**Work instructions:** Please copy every line of the records below that holds the word "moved".

────────────────

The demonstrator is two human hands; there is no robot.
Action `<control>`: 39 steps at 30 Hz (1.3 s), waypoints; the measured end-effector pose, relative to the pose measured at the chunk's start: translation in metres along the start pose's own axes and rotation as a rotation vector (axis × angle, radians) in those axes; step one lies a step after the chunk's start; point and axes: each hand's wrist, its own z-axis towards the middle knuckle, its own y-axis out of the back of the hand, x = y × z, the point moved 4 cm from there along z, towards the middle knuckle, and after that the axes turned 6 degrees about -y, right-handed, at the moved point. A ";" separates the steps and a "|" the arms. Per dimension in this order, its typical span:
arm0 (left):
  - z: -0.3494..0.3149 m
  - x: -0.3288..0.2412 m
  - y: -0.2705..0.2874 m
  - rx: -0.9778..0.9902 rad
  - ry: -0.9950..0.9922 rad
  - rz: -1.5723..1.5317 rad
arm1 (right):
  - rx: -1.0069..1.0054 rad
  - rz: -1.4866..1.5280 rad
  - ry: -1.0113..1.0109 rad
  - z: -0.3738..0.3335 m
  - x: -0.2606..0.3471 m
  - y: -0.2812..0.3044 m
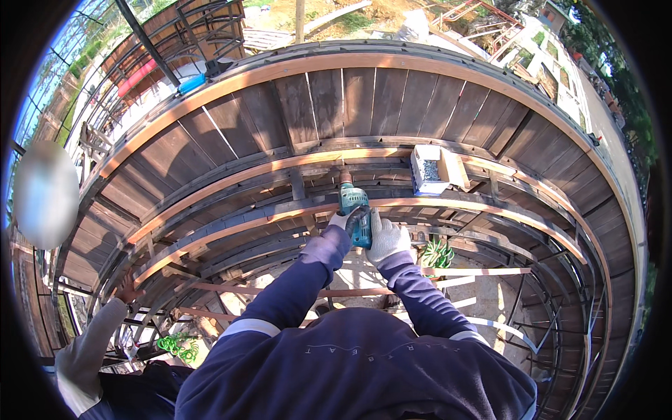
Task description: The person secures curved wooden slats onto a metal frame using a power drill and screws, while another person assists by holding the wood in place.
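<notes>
A teal power drill (355,206) points away from me, its nose at the light wooden strip (308,161) in the middle of the curved frame. Both my hands are closed on it. My left hand (340,221) grips its left side, with part of a dark side handle or cord showing there. My right hand (387,239), in a white knit glove, wraps its rear right side. I cannot tell whether the bit is in the wood. Right of the drill, an opened white cardboard box (425,183) of small metal fasteners (431,169) sits on the frame.
Curved slatted boards (357,101) rise beyond the strips, with an outer wooden rim (392,63). Green coiled cord or hose (437,254) hangs at right, more (178,346) at lower left. At left, a co-worker's hand (128,288) touches the frame. A blue object (192,84) lies beyond the rim.
</notes>
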 end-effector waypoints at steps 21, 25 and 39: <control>0.013 -0.005 0.010 0.004 0.074 -0.109 | 0.034 -0.135 0.027 0.021 0.006 0.012; 0.020 -0.001 0.012 0.022 0.078 -0.161 | 0.074 -0.088 0.030 0.023 0.005 0.020; 0.032 0.016 0.022 0.028 0.171 -0.270 | 0.066 -0.101 0.020 0.023 0.008 0.022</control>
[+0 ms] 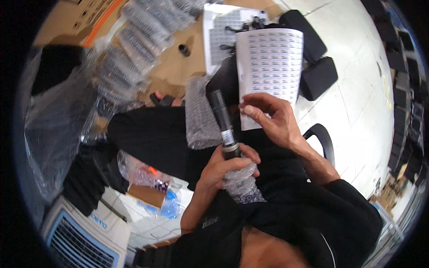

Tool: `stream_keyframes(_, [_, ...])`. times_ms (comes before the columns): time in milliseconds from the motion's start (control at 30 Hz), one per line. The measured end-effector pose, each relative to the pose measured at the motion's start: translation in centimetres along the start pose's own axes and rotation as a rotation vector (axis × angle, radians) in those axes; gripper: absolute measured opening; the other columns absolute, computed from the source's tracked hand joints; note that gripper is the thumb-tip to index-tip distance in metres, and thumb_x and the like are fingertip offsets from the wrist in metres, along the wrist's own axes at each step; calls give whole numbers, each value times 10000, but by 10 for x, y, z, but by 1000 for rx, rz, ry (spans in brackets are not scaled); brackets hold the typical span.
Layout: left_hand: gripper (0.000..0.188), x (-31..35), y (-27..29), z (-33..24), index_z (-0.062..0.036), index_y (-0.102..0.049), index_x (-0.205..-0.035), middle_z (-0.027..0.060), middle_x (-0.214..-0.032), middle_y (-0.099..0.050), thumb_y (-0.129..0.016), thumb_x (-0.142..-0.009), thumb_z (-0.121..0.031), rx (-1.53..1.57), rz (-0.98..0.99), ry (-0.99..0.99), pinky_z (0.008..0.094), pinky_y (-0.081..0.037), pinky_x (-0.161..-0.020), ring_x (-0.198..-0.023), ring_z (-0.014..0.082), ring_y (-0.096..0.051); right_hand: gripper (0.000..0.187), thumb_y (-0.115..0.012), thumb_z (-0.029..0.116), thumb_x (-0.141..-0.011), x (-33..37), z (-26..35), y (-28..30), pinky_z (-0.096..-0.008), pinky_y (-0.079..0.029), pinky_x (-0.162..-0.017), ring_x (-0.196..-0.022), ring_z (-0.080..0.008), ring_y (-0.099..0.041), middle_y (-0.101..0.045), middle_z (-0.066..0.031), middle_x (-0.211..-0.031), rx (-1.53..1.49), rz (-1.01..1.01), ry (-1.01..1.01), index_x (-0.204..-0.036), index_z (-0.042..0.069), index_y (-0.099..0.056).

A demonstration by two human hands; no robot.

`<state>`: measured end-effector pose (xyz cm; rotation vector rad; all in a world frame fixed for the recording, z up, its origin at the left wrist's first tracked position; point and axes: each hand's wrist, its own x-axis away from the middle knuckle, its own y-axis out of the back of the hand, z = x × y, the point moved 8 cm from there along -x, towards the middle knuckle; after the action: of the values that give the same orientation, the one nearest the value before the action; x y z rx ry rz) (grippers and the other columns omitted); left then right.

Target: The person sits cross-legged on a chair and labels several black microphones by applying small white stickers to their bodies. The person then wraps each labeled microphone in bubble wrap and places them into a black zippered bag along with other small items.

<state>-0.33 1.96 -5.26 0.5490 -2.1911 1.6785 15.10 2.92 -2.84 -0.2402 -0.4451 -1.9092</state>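
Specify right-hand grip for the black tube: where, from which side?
Likely the upper part of the black tube, above the white label, from the right: the right hand is that side, and this slim, roughly cylindrical end sticks out bare; the left hand wraps the lower part.

brown cardboard (172,73), bubble-wrapped bundles (136,50) on it, black cylinder (184,50)

A brightly lit white tiled floor (357,98) spreads right, lined by dark objects (399,80), with a blue-grilled white appliance (85,236) near left and brown cardboard (67,27) far left.
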Motion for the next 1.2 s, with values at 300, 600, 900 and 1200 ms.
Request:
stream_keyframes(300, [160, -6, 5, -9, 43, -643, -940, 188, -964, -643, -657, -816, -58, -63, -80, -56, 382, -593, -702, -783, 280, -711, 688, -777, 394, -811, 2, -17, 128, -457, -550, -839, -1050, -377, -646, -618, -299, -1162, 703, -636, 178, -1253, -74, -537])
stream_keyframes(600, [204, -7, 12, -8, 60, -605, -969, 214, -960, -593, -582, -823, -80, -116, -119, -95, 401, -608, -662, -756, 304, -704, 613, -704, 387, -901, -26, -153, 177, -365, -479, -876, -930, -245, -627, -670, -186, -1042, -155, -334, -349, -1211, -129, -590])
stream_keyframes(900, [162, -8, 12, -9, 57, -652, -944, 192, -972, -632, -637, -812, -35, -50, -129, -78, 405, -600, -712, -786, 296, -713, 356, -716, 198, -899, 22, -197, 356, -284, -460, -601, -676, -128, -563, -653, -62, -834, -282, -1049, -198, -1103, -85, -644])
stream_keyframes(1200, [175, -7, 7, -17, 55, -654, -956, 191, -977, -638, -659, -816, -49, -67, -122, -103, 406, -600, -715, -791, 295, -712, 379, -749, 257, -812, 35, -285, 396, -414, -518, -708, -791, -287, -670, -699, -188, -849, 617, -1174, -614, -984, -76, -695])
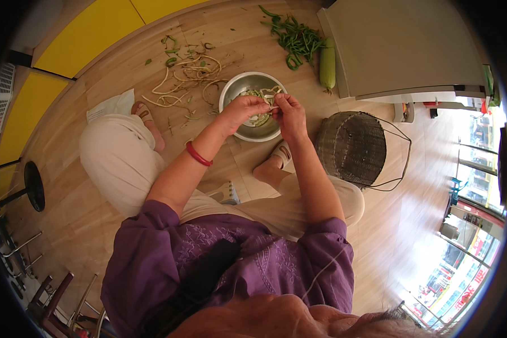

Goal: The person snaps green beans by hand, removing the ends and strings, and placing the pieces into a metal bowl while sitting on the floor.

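Observation:
My left hand (245, 109) and my right hand (290, 116) meet above a round steel bowl (226, 97) on the floor. Both are closed, fingertips pinched around a pale long bean (272, 107) that runs between them. Inside the bowl lie snapped pale-green bean pieces (257, 120), partly covered by my hands. Just beyond the bowl to the left, whole long bean pods (180, 84) are spread loosely over the wooden floor, with small scraps around them.
Green peppers (293, 39) are heaped at the far right, beside a long pale-green gourd (327, 66). A dark woven basket (352, 147) with a wire handle stands right of the bowl. Yellow cabinets (87, 36) line the far left, and a large grey cabinet (405, 45) stands far right.

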`<control>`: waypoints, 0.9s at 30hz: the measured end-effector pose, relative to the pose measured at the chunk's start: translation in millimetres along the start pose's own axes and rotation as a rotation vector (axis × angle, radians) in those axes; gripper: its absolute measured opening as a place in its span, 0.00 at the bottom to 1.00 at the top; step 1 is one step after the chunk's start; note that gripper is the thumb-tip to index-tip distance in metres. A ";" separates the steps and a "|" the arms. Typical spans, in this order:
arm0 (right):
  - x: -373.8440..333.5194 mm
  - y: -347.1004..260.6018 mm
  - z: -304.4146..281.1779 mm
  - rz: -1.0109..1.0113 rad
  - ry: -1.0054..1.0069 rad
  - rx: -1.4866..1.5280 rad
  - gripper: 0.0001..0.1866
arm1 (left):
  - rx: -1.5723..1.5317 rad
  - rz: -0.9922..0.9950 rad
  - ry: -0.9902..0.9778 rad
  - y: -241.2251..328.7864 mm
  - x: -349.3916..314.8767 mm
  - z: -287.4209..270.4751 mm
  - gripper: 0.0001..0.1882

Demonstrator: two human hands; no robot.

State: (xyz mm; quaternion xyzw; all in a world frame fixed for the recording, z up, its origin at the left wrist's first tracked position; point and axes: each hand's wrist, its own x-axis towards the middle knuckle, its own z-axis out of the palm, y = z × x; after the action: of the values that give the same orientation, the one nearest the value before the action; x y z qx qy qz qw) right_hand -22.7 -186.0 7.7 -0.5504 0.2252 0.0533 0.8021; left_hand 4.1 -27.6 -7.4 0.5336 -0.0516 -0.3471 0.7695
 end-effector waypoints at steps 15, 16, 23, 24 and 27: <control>-3.3 -4.6 4.2 -0.004 -0.102 -0.095 0.10 | 0.098 -0.041 0.140 -1.9 4.1 0.3 0.08; -4.3 -4.4 6.3 -0.017 -0.114 -0.117 0.10 | 0.127 -0.029 0.151 -0.7 3.8 1.1 0.08; -2.8 -2.5 6.1 -0.018 -0.149 -0.074 0.11 | -0.228 -0.052 0.191 -11.9 4.1 -9.0 0.08; -2.4 -2.2 6.4 -0.004 -0.147 -0.040 0.12 | -0.262 -0.059 0.169 -10.7 3.0 -9.3 0.07; -2.4 -3.0 8.2 0.030 -0.149 0.015 0.15 | -0.369 -0.062 0.132 -8.7 0.2 -12.2 0.06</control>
State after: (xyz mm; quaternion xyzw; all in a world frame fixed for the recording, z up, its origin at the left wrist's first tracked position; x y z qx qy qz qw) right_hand -21.3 -179.4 13.7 -0.5355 0.1735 0.1044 0.8199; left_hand 5.5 -19.8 -20.1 0.4065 0.0797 -0.3384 0.8450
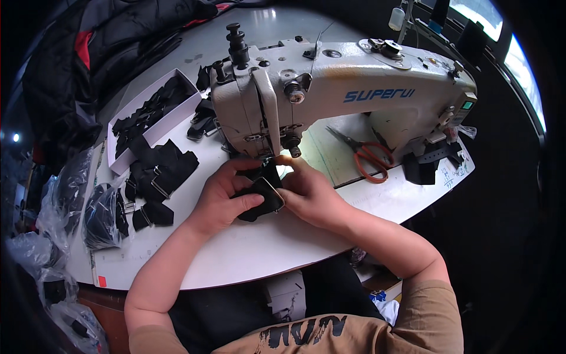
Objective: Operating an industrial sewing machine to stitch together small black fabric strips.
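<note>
Holding a folded black strap (269, 202) between 2 hands, just on the near side of the needle area of a white sewing machine (330, 76). Pinching from the left with the left hand (221, 197), thumb laid over the near fold, fingers curled behind; closing in from the right with the right hand (309, 194), thumb at the edge of a thin metal buckle (275, 191), index finger reaching up close under the machine. Cannot tell the firmness of either grip, nor make out the needle tip behind the fingers. Hinging, by judgement, on 1 relation: far part of the strap pointing away from the body toward the needle, near fold angled off to the lower left, buckle slanting across between these 2 parts. Judging the right index finger nearest to the needle area, with the left thumb farther back on the near fold. Farther out, to the right under the machine arm, seeing orange-handled scissors (371, 162); to the left, on the white tabletop (236, 253), loose black straps (165, 168) with metal buckles, a white box (159, 133) of similar pieces, then clear plastic bags (53, 203) at the edge.
</note>
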`<act>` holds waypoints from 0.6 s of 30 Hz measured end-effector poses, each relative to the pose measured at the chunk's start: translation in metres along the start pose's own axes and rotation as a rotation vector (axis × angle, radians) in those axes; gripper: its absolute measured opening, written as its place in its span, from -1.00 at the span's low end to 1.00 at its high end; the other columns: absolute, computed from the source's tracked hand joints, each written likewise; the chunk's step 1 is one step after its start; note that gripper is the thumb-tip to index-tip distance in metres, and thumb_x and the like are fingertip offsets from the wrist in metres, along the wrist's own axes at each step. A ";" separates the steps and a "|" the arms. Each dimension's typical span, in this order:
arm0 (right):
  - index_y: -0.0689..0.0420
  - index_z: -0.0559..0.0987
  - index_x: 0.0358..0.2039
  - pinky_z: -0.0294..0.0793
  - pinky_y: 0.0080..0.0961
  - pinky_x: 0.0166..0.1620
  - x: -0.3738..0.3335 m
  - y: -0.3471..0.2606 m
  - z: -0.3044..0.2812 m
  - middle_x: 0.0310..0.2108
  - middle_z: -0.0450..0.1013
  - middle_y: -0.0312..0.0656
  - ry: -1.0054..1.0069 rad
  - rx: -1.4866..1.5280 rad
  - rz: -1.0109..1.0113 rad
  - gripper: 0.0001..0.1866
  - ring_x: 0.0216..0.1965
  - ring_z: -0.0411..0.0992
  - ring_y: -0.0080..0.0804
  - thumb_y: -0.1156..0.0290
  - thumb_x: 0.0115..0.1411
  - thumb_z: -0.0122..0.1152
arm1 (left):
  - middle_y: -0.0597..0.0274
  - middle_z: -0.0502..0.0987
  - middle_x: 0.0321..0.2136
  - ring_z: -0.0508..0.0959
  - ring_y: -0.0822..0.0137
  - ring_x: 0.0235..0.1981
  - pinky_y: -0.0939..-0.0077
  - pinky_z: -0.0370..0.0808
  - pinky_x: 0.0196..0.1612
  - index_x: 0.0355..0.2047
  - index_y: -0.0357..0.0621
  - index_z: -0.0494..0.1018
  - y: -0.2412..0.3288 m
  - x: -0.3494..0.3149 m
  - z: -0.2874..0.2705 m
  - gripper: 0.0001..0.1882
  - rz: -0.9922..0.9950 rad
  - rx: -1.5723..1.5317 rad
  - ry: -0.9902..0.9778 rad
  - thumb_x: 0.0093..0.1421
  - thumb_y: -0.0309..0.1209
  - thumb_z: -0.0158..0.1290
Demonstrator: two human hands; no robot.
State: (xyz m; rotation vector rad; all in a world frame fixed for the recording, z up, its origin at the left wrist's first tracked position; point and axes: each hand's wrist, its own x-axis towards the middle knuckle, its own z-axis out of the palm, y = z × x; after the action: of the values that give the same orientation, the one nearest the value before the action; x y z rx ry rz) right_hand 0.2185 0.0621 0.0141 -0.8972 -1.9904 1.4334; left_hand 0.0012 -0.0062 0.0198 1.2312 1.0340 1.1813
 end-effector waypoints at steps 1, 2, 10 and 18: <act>0.24 0.20 0.32 0.45 -0.58 -0.28 0.000 0.000 0.000 -0.41 0.50 -0.21 -0.034 0.035 -0.020 -0.41 -0.39 0.46 -0.59 0.58 0.32 0.15 | 0.18 0.64 -0.22 0.62 0.43 -0.15 0.55 0.55 -0.08 0.22 -0.18 0.29 -0.002 0.000 -0.002 -0.40 -0.002 0.014 -0.028 0.19 -0.61 0.24; 0.24 0.19 0.33 0.45 -0.59 -0.28 0.000 0.001 -0.001 -0.41 0.49 -0.22 -0.070 0.070 -0.039 -0.40 -0.38 0.45 -0.59 0.59 0.32 0.15 | 0.16 0.64 -0.20 0.62 0.42 -0.14 0.54 0.55 -0.06 0.22 -0.18 0.30 -0.004 0.001 -0.003 -0.40 -0.004 0.027 -0.055 0.19 -0.63 0.23; 0.31 0.35 0.19 0.46 -0.46 -0.30 0.001 0.006 0.003 -0.48 0.48 -0.19 -0.043 0.112 -0.065 -0.51 -0.43 0.47 -0.48 0.54 0.26 0.18 | 0.26 0.62 -0.27 0.62 0.34 -0.19 0.48 0.56 -0.11 -0.07 -0.12 0.58 -0.010 0.000 0.006 -0.63 0.446 0.579 0.019 0.10 -0.68 0.26; 0.28 0.47 -0.07 0.50 -0.56 -0.16 0.004 0.009 -0.001 -0.28 0.49 -0.27 -0.168 0.065 -0.031 -0.84 -0.27 0.45 -0.62 0.60 0.35 0.10 | 0.21 0.55 -0.26 0.55 0.14 -0.28 0.25 0.50 -0.21 -0.10 -0.06 0.61 0.007 0.005 0.004 -0.52 0.970 1.074 -0.049 -0.10 -0.61 0.36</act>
State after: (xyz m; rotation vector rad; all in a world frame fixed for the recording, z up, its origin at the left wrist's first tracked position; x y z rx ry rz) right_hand 0.2184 0.0674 0.0054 -0.7362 -2.0556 1.5929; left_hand 0.0056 -0.0018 0.0275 2.8059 1.0733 1.2666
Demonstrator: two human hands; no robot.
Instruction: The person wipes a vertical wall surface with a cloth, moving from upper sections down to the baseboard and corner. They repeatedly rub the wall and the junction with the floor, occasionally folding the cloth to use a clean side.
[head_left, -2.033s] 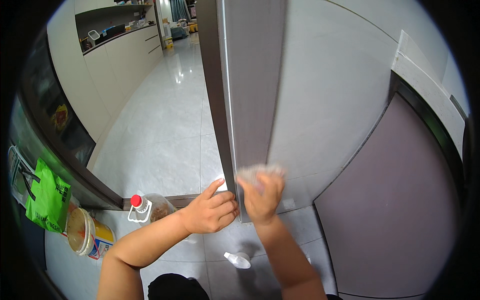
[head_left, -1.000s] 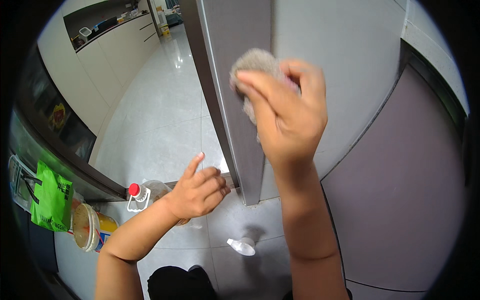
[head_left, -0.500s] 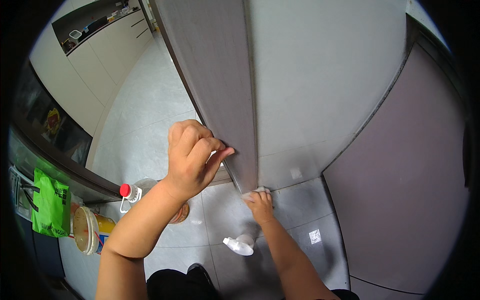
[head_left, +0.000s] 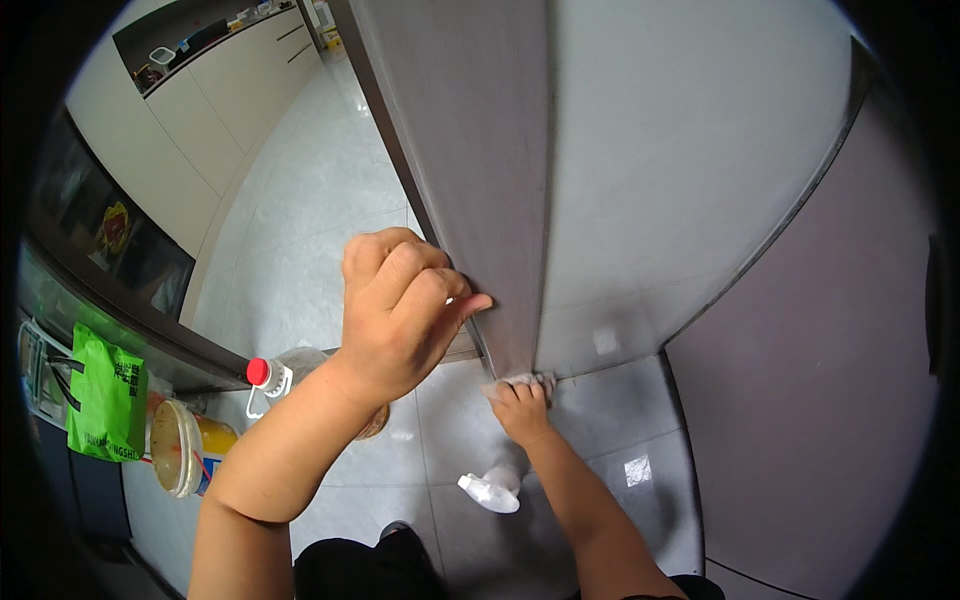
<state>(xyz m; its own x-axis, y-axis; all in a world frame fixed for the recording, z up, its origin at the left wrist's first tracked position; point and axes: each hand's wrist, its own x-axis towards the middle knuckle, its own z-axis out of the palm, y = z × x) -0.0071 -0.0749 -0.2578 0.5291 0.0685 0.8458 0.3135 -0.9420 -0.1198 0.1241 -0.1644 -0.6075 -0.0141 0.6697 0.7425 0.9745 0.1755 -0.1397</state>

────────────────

**Finished exercise:**
Action `<control>`: 39 steps at 30 Hz (1.3 s), waypoints; the measured end-effector pose, relative to the pose measured at the chunk's start: translation in metres along the start pose's own axes and rotation as a rotation vector (axis × angle, radians) in those axes; step one lies a step after the chunk's start; point and axes: each hand's wrist, its own z-axis towards the middle knuckle, its own y-axis out of the back of the hand, x = y × z, the point moved 4 cm from there along z, towards the middle knuckle, and after that the axes turned 6 degrees about -y, right-handed, at the moved point. A ";" separates the steps and a "|" the arms. Per dimension in this order, its typical span:
`<state>`: measured end-effector pose (xyz cm; rotation vector rad; all in a world frame fixed for the recording, z up, its origin at the left wrist's first tracked position; point and axes: each hand's wrist, its own x-axis away from the middle knuckle, its own y-axis out of the back of the hand, z = x × y, the point moved 8 cm from there along -x, towards the middle knuckle; after the action: of the values that give the same orientation, the one nearest the value before the action; x y z rx ry rz) (grippers and the other columns omitted); left then right.

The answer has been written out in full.